EXERCISE INSTRUCTIONS =>
Go through the records and filter out every line lacking the word "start"; copy the lines that remain.

PROVIDED RECORDS =>
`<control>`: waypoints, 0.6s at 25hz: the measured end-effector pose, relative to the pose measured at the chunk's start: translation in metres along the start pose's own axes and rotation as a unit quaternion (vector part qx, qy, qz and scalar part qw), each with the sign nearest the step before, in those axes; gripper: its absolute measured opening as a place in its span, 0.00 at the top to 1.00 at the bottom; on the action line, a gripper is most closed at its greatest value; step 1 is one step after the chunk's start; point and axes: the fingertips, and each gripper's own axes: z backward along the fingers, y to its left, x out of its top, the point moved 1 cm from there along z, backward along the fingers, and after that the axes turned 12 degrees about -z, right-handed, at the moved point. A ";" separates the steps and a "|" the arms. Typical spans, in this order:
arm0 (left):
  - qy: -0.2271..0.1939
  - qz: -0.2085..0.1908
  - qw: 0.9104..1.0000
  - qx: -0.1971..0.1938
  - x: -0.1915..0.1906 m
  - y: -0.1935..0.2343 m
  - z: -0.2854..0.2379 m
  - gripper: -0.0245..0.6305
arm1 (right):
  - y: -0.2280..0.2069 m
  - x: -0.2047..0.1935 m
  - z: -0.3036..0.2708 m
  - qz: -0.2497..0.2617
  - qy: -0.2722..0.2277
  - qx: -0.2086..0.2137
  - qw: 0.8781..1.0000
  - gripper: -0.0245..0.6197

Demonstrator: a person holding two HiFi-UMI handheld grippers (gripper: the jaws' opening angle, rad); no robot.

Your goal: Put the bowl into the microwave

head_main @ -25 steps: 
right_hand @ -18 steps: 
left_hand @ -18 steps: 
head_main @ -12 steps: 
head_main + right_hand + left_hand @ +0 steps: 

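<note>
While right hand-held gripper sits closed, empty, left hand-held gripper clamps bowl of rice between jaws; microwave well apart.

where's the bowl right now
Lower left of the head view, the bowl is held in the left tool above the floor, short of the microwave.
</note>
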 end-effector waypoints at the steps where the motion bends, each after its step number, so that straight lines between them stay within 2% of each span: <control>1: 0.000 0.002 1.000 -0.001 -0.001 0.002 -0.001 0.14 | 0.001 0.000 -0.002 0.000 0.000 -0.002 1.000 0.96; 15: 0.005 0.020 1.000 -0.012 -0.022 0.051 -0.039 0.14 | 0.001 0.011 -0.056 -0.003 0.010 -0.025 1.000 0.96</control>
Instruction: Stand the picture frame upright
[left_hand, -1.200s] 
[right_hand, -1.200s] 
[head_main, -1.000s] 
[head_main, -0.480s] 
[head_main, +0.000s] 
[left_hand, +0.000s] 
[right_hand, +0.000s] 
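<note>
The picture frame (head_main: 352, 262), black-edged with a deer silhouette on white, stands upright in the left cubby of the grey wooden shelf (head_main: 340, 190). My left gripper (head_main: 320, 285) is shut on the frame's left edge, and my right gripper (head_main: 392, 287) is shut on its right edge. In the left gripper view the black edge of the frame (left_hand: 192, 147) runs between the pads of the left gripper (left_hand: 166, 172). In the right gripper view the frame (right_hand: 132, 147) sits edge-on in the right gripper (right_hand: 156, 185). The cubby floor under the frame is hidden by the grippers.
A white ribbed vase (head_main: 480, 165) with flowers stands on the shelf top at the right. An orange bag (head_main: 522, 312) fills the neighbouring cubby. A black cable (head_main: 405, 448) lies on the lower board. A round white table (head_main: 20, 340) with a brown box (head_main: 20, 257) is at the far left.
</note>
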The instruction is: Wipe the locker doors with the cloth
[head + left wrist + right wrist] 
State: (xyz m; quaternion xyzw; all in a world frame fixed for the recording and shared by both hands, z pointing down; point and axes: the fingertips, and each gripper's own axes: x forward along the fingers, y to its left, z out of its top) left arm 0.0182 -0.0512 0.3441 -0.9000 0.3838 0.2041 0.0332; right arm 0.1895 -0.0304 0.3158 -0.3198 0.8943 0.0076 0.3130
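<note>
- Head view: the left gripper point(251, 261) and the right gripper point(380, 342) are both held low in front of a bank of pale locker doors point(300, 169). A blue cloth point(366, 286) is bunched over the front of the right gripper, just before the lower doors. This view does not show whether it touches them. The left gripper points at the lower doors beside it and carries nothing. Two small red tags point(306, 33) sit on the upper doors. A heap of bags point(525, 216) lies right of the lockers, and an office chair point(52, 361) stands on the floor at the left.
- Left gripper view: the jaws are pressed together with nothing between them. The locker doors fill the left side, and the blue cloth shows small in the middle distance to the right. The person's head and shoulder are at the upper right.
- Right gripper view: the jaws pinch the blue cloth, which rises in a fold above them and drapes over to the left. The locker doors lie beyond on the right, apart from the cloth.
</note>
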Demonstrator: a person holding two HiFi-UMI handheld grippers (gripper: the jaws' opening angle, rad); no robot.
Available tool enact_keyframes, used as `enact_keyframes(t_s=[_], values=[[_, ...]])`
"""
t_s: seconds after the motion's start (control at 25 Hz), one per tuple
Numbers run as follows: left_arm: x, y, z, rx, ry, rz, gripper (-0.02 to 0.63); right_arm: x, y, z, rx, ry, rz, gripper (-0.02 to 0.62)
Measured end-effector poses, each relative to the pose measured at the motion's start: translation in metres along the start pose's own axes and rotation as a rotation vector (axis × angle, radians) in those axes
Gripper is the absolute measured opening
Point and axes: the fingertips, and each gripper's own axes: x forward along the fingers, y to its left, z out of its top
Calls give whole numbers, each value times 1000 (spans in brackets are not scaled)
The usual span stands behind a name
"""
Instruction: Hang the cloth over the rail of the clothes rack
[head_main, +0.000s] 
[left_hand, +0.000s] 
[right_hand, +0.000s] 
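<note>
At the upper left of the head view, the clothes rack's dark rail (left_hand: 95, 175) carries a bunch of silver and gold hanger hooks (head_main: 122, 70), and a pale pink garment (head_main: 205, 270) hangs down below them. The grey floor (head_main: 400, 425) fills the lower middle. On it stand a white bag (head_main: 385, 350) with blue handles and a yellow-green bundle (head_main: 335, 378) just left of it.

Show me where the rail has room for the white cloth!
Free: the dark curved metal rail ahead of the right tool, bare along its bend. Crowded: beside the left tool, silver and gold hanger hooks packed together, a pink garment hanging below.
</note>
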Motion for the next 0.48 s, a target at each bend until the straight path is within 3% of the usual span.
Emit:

TASK RESPONSE =>
`<control>`: waypoints, 0.6s at 25hz: the measured end-effector pose, relative to the pose measured at the chunk's start: translation in metres along the start pose's own axes and rotation as a unit quaternion (vector part qx, qy, qz and scalar part qw), each with the sign nearest the step before, in those axes; gripper: its absolute measured opening as a place in its span, 0.00 at the top to 1.00 at the bottom; on the action line, a gripper is most closed at its greatest value; step 1 is one step after the chunk's start; point and axes: the fingertips, and each gripper's own axes: z backward along the fingers, y to its left, x out of its top, the point moved 1 cm from there along z, backward along the fingers, and after that the axes turned 12 degrees about -z, right-handed, at the moved point. A ";" separates the steps and a "|" the arms. Typical spans, in this order:
t_s: seconds after the motion's start (control at 25 Hz), one per tuple
Measured end-effector poses, each relative to the pose measured at the motion's start: translation in metres along the start pose's own axes and rotation as a rotation vector (axis × angle, radians) in those axes

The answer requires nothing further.